Describe the bug This was reported at Developer Community where several issues were mentioned.

  • Issue number 1. The locale name shouldn't be empty according to the reporter of these issues. I don't know what's correct but other compilers returns "C".
  • Issue number 2. Microsoft's implementation throws "bad locale name" for valid locales that ends with ".utf8" or "UTF-8". According to the original reporter, issue number 2 was a regression in your libraries and worked in version 15.8.0,
  • Issue number 3. codecvt_byname::in is reported to return an error and so the unicode conversion fails. I couldn't reproduce this, but the result from FromNarrowString doesn't compare equal with wideStr if you initialise deletable_facet with "en_US.UTF-8", so the test still fails.

Command-line test case

C:\Temp>type repro.cpp
#include <iostream>
#include <locale>
#include <type_traits>
#include <exception>

using namespace std;
namespace
{
    struct deletable_facet : public codecvt_byname<wchar_t, char, mbstate_t>
    {
        deletable_facet(const std::string& name) : codecvt_byname<wchar_t, char, mbstate_t>(name.c_str()) { }
        ~deletable_facet() = default;
    };
}

wstring FromNarrowString(const char* from, const char* to, const locale& l)
{
    const deletable_facet cvt{ l.name() };
    mbstate_t mbstate{};
    const size_t externalSize = to - from;
    wstring resultWStr(externalSize, '\0');
    const char* from_next; wchar_t* to_next;

    // Issue number 3, cvt.in returns an error.
    codecvt_base::result result = cvt.in(mbstate, from, to, from_next, &resultWStr[0], &resultWStr[resultWStr.size()], to_next);
    if (result != codecvt_base::ok)
    {
        throw std::runtime_error("Error converting locale multibyte string to UNICODE");
    }
    resultWStr.resize(to_next - &resultWStr[0]);
    return resultWStr;
}

int main()
{
    // Issue number 1. The locale name should not be empty according to the reporter. Other compilers returns "C".
    if (std::locale("").name().empty())
    {
        std::cout << "locale name should not be empty\n";
        return -1;
    }

    // Issue number 2. Microsoft's STL throws "bad locale name" for valid locales that ends with ".utf8" or "UTF-8".
    for (const char* localName : { "en_US.utf8", "en_US.UTF-8" })
    {
        try
        {
            const string localMBString = "\x7a\xc3\x9f\xe6\xb0\xb4\xf0\x9d\x84\x8b";
            const wstring wideStr = L"zß水𝄋";

            locale l{ localName };
            if (FromNarrowString(localMBString.c_str(), localMBString.c_str() + localMBString.length(), l) != wideStr)
                return -1;
        }
        catch (const std::exception& ex)
        {
            std::cout << ex.what() << std::endl;
            return -1;
        }
    }

    std::cout << "success\n";
    return 0;
}

C:\temp>cl /EHsc /W4 /WX .\repro.cpp
Microsoft (R) C/C++ Optimizing Compiler Version 19.27.29009.1 for x64
Copyright (C) Microsoft Corporation.  All rights reserved.

repro.cpp
Microsoft (R) Incremental Linker Version 14.27.29009.1
Copyright (C) Microsoft Corporation.  All rights reserved.

/out:repro.exe
repro.obj

C:\temp>repro
locale name should not be empty

Expected behavior It should print success. That's what GCC does. Click to run with compiler explorer

STL version Microsoft Visual Studio Community 2019 Preview Version 16.7.0 Preview 3.1

Additional context Also tracked by DevCom-330322 and VSO-679264 / AB#679264."

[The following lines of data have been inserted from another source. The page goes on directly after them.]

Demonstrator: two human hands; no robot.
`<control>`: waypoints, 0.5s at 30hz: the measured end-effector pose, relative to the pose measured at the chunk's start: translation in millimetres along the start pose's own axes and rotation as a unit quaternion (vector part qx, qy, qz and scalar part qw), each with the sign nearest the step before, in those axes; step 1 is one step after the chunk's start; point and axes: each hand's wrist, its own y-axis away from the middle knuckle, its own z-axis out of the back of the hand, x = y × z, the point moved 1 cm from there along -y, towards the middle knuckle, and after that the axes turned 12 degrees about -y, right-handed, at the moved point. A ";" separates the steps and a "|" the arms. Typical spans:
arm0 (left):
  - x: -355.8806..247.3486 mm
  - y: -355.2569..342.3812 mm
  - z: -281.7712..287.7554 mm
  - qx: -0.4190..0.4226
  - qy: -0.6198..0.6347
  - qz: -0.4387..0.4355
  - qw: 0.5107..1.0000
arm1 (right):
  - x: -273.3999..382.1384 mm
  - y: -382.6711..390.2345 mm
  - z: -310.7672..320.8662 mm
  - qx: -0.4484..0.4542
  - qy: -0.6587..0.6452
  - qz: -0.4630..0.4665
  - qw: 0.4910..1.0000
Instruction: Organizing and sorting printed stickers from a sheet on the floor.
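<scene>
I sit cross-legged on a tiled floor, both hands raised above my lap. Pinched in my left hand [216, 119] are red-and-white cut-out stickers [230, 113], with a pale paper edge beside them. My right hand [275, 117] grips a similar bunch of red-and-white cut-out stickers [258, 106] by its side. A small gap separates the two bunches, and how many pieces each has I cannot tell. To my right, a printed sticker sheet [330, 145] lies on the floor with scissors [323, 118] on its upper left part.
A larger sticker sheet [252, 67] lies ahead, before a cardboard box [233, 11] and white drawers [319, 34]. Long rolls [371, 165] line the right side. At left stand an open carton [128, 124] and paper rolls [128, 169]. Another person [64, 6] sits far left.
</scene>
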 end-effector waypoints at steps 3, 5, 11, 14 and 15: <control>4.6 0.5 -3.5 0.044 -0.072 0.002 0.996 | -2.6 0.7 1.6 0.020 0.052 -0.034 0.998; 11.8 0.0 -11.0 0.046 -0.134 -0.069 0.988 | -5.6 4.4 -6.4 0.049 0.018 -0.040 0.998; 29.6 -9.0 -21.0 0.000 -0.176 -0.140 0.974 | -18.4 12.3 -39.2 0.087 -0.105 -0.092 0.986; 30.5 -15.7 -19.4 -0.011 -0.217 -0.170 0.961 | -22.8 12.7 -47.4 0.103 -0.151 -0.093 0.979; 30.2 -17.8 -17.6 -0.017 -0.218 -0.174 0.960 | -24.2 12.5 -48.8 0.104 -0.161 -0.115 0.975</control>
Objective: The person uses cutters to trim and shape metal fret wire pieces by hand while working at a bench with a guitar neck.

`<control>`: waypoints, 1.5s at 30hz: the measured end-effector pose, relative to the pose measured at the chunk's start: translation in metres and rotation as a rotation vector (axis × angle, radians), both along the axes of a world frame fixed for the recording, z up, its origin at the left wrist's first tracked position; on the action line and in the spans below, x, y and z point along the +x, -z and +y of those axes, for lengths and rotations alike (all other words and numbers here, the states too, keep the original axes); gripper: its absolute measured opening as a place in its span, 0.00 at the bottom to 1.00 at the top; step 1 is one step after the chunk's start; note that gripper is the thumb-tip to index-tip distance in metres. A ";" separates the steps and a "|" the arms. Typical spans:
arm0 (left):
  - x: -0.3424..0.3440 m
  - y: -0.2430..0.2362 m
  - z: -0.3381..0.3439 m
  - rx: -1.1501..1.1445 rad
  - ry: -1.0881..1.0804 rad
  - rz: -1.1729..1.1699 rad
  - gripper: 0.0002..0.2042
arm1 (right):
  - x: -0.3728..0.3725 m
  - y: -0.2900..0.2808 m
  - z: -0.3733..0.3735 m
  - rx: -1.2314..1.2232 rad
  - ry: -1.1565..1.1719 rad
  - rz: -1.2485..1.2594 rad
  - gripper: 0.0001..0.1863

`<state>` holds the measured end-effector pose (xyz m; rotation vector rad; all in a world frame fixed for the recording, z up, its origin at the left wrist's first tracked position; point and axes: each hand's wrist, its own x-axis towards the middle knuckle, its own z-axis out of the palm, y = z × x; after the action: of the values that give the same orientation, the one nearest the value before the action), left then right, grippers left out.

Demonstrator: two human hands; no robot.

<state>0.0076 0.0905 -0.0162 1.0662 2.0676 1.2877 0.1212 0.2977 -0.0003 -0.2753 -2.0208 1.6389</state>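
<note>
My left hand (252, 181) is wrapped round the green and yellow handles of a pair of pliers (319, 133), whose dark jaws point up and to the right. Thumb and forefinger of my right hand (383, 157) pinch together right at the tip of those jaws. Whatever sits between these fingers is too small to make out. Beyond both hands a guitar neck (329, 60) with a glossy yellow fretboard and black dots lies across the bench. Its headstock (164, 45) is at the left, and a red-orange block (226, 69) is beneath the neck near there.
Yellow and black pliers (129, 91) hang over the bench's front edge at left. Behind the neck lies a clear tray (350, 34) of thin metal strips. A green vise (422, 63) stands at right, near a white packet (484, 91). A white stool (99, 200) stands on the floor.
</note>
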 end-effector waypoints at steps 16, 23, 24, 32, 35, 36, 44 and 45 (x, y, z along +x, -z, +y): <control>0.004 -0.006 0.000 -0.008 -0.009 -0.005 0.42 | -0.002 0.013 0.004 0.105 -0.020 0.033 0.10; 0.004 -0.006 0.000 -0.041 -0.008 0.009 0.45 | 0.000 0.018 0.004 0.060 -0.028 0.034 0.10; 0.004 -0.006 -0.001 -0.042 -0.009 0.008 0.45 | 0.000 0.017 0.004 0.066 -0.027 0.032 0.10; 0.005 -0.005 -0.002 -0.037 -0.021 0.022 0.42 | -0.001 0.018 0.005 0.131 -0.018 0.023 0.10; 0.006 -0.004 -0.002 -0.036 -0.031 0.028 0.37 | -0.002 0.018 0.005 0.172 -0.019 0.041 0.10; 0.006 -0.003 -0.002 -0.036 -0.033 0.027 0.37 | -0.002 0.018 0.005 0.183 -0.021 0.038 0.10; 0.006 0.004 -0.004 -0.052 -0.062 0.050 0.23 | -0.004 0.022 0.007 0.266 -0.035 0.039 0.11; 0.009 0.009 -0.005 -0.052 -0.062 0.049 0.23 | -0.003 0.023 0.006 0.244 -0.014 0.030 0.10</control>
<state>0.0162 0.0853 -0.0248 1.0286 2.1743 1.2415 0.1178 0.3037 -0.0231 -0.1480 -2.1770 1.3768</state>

Amaroker avatar Jul 11 '20 13:07 Amaroker

Issue number 2. Microsoft's implementation throws "bad locale name" for valid locales that ends with ".utf8" or "UTF-8". According to the original reporter, issue number 2 was a regression in your libraries and worked in version 15.8.0,

I believe this never worked, we just got better about reporting the error. I know there were cases before where we didn't correctly report the error from the underlying call to setlocale, so you didn't get UTF-8, you got whatever the default encoding was. If I understand correctly our CRT only supports UTF-8 behind compatibility flags / manifests but I don't know the exact details.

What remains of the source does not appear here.